There are three main stresses we all experience at tax time: the amount you owe, meeting the deadline, and the gnawing uncertainty that you did something wrong. At the end of the process, your success or failure regarding the first two are pretty easy to quantify – you get to see the numbers and the date on the check you write to Uncle Sam.
The third, however, can be a bit of a nebulous question mark that floats over your head all year, even after your taxes are finished. While we can’t write a blog post telling you exactly what your version of a best-case-scenario tax return looks like, we can show you some of the places where businesses make mistakes, or at least offer a sub-optimal performance.
We’ve picked some of the more common errors, so take a look and see if any of these sounds like they might apply to you.
This could be a case of over-reporting, under-reporting, or just plain forgetting to report income. If you receive some version of a 1099stating your income, then it was most likely reported to the IRS in the same way.
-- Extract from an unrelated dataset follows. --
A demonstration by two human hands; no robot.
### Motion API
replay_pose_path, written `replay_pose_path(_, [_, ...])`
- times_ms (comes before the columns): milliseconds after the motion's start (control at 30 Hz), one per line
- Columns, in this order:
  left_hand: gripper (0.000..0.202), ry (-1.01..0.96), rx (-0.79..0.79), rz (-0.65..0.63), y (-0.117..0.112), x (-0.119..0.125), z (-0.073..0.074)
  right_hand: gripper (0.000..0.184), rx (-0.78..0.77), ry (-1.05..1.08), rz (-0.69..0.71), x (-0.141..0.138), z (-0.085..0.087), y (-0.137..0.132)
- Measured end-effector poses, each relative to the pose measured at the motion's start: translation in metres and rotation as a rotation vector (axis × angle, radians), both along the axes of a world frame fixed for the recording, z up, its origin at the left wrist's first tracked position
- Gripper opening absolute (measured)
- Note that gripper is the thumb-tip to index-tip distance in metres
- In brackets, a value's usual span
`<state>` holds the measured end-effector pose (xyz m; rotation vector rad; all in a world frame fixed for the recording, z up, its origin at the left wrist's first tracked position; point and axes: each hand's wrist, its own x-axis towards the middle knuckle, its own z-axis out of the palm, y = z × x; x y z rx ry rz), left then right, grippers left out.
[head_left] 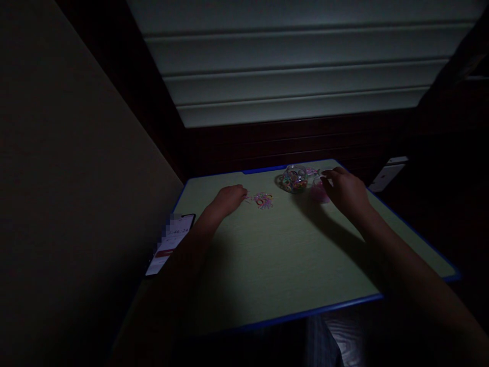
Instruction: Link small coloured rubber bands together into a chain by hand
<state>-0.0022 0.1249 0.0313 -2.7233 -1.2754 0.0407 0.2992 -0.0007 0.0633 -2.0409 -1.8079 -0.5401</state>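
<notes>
My left hand [229, 200] rests on the table with its fingers drawn together, at the left edge of a small pile of colourful loops [263, 200] that look like rubber bands. What its fingertips hold, if anything, is too small to make out. My right hand [347, 192] is at a clear container with pink contents [320, 192], its thumb and fingers closed near the rim. Whatever is between those fingers is hidden in the dim light. Left of that container stands a round clear jar [295, 179] filled with multicoloured loops. Behind them lies another small pinkish pile [311, 172].
The pale green table [252, 265] has a blue edge. A phone with its screen lit [171, 244] lies at its left side. A wall rises on the left, and a slatted panel [298, 66] stands behind. A white object [387, 176] is beyond the right edge.
</notes>
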Motion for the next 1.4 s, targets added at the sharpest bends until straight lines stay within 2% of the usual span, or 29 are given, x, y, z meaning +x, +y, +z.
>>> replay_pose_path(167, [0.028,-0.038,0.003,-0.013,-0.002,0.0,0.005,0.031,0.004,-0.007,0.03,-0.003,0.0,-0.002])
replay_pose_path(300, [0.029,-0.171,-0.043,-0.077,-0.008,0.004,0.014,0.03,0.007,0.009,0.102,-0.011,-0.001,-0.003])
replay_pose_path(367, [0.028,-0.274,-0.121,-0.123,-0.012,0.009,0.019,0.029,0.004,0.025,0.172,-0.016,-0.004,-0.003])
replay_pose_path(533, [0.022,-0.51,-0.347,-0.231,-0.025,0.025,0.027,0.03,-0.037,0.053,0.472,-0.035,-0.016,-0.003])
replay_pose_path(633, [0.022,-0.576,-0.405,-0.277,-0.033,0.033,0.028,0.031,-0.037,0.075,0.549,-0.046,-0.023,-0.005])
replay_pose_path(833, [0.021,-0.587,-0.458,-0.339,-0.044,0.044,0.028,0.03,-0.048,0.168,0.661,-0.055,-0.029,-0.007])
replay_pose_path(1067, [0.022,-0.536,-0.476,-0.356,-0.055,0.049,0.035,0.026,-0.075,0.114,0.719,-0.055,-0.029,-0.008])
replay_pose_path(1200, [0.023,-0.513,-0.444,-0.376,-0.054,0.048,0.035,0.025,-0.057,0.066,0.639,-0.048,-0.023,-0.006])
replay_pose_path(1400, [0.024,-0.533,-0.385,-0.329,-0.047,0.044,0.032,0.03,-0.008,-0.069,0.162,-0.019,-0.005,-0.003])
If they find that there’s a discrepancy between your information and theirs, you could be in for a hard time. It’s in your best interest to get those reported accurately.
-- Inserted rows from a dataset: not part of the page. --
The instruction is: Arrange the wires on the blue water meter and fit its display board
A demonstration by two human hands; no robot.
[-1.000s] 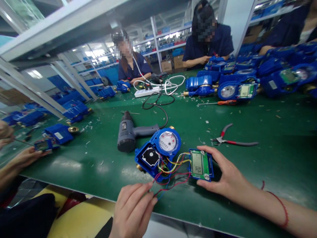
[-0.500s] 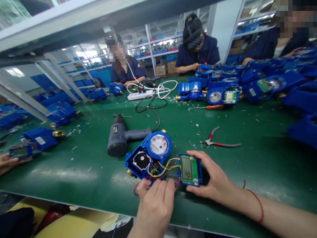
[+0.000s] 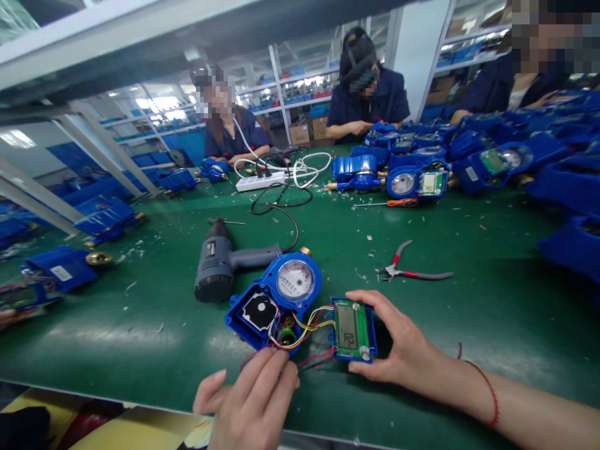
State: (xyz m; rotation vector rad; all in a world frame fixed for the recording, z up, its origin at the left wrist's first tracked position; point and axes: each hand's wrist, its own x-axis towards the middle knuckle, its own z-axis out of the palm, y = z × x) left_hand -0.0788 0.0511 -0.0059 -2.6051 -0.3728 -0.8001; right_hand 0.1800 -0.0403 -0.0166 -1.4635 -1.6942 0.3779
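Observation:
My right hand grips a display module by its far and near edges, thumb on the near side. The module has a blue frame, a green circuit board and a small LCD. Red, yellow and white wires run from it into the open compartment of a blue water meter with a round dial. At the meter's near edge is my left hand, its thumb spread away from the fingers. Those fingertips are at the red wires; whether they touch them I cannot tell.
A heat gun lies behind the meter at left. Cutting pliers and a screwdriver lie farther right. Beyond are a power strip and many blue meters. Several people sit around the green table.
My left hand has shifted left and its thumb has moved away from the fingers. The module stays in my right hand. The view has moved slightly.

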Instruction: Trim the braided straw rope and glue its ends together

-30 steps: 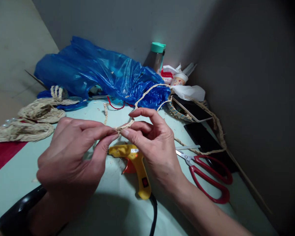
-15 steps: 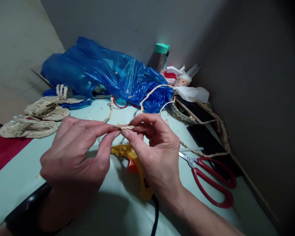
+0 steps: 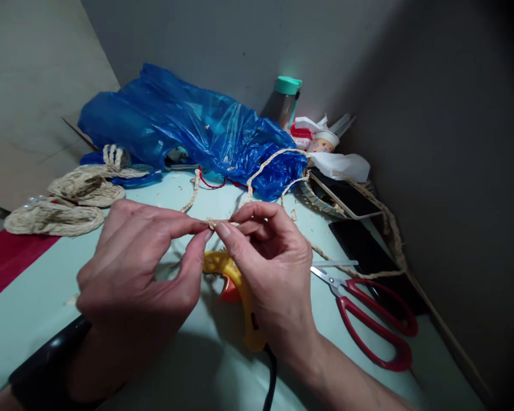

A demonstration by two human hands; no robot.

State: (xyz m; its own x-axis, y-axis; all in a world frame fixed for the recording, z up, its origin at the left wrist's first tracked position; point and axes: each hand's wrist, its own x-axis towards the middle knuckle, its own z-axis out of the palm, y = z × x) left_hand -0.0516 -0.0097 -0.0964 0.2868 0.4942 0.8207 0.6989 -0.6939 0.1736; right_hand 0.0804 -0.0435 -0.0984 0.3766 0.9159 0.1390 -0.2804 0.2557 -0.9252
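Note:
My left hand (image 3: 141, 268) and my right hand (image 3: 269, 268) meet above the pale green table (image 3: 34, 297), each pinching the same spot of a thin braided straw cord (image 3: 261, 168) between thumb and forefinger. From the pinch the cord runs back toward the blue plastic bag (image 3: 188, 134) and loops round to the right. Under my hands lies a yellow glue gun (image 3: 235, 291) with a black cable. A dark watch sits on my left wrist.
Red-handled scissors (image 3: 368, 319) lie at the right beside a black phone (image 3: 364, 251). Bundles of straw fibre (image 3: 64, 205) rest at the left. A teal-capped bottle (image 3: 285, 103), a paper cup (image 3: 323, 141) and white tissue stand in the back corner by the grey wall.
My hands have stayed pinched on the cord, with the fingers drawn closer together. The view has shifted slightly, so everything sits a little further right in the frame.

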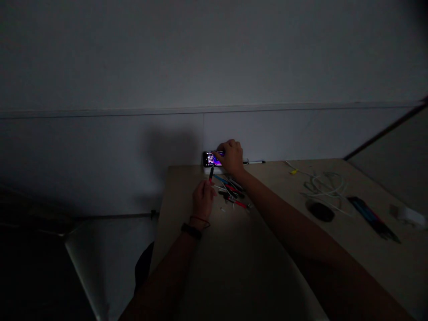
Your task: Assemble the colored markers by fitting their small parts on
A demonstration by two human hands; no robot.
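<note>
The phone [211, 158] lies sideways with its screen lit, at the far edge of the table [182, 198], close to the wall [133, 156]. The right hand [230, 157] is half closed and grasps the phone's right end from above. The left hand [203, 200] is pinching a black screwdriver [211, 174], and its tip is near the phone. A pile of small screwdrivers [230, 191] lies just before the phone. Farther right on the table are a white cable [323, 187] and a dark oval object [320, 211]. The left hand is rather near the table's left edge.
</note>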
Underreporting income is also a common mistake. Some businesses make this error when they forget to report bartered transactions, or if they are paid using a virtual currency. Bitcoin, PayPal, and other new payment methods are increasingly attracting the attention of the IRS, so they should get a bit more of your attention as well.
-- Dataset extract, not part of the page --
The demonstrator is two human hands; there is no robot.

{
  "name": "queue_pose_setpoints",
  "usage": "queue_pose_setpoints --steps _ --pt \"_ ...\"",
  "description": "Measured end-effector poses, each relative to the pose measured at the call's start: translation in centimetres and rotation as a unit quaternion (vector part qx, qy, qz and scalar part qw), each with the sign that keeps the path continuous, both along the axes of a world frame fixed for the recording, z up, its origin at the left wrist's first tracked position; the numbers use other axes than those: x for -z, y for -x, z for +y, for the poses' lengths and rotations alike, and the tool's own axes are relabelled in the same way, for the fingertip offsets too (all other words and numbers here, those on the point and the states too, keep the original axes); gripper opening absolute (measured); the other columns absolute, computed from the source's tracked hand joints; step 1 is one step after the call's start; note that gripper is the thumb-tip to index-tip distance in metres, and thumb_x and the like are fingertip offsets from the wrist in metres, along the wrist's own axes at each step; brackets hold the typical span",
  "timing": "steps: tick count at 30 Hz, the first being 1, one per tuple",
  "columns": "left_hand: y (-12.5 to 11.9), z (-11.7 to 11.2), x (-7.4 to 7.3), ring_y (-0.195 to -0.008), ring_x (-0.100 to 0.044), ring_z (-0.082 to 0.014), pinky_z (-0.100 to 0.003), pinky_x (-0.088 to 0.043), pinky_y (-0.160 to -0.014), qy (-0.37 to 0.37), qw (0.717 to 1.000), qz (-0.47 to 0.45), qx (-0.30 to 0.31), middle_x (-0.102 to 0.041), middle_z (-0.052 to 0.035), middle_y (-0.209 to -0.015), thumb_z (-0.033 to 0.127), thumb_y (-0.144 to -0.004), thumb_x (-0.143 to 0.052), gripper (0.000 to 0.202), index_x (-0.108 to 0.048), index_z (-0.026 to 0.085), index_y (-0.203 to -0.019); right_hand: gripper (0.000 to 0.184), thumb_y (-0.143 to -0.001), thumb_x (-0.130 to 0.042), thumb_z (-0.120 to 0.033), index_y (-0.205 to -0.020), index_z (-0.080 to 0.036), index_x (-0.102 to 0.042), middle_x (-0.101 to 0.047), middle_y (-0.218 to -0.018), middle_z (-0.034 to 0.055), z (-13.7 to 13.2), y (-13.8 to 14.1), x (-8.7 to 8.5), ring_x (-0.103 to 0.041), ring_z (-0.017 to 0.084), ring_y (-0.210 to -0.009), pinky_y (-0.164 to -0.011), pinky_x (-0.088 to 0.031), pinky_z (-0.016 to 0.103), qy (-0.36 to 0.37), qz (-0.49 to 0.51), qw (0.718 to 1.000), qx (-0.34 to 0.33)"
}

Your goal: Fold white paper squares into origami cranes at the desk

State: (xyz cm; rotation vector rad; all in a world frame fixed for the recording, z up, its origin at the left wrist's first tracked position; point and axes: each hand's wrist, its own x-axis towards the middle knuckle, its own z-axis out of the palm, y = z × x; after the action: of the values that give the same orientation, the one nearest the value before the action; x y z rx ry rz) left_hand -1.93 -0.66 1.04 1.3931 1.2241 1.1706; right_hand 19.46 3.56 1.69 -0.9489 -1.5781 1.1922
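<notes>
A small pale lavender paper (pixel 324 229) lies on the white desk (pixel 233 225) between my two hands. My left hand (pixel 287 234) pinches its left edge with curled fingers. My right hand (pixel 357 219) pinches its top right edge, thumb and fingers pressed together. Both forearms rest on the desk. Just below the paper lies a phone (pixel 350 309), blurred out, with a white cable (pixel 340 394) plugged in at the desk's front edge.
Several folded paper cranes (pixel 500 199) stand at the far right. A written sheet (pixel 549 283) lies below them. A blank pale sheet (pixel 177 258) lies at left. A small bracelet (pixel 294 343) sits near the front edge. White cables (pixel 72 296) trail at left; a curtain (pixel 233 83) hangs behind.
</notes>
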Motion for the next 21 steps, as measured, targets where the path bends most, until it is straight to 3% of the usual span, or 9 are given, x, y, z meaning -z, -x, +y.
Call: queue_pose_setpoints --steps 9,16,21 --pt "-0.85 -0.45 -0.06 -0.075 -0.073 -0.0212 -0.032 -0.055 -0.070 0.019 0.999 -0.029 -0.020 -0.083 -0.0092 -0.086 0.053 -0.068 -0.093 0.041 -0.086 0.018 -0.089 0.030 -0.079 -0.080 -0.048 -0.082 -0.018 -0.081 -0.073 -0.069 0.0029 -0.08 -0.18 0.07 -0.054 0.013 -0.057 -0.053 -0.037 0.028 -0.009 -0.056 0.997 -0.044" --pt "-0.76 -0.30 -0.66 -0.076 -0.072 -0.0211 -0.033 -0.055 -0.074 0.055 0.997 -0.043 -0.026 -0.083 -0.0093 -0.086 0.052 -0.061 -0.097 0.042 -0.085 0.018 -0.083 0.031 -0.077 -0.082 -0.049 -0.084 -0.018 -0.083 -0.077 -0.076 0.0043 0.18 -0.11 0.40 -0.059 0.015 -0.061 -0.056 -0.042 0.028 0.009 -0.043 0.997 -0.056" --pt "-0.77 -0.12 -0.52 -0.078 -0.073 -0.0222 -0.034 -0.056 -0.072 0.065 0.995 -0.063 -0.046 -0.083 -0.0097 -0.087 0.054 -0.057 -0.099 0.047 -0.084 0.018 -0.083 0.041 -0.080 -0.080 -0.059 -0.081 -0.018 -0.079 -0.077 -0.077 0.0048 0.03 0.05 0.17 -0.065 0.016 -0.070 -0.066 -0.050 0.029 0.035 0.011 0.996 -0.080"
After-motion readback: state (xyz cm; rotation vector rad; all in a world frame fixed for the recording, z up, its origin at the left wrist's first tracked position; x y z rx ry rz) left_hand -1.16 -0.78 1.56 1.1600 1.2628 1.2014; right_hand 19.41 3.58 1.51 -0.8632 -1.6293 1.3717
If you over-report your income by not factoring in the cost of goods sold, or if you are reporting sales tax as if it’s part of your sales revenue, you could open yourself up to unwanted scrutiny.
Are the people who help you “get the job done” considered employees or independent contractors? If you’re not sure, you should definitely check with the IRS rules for worker classification.
Fudging the numbers by trying to avoid your payroll contribution is a great way to earn an unwanted visit from the government. They’re on the lookout for this, so you should be as well.
Given how complicated most tax-related problems can be, this one is shockingly simple. You can only deduct 50% of your food-related expenses. That’s it. 50%. It doesn’t matter if you’re wining-and-dining clients or if you’re just getting something from the drive-thru while you’re on a business trip. The rules on this one are pretty clear, and it’s surprising how many people get nailed for a mistake that amounts to some very simple math.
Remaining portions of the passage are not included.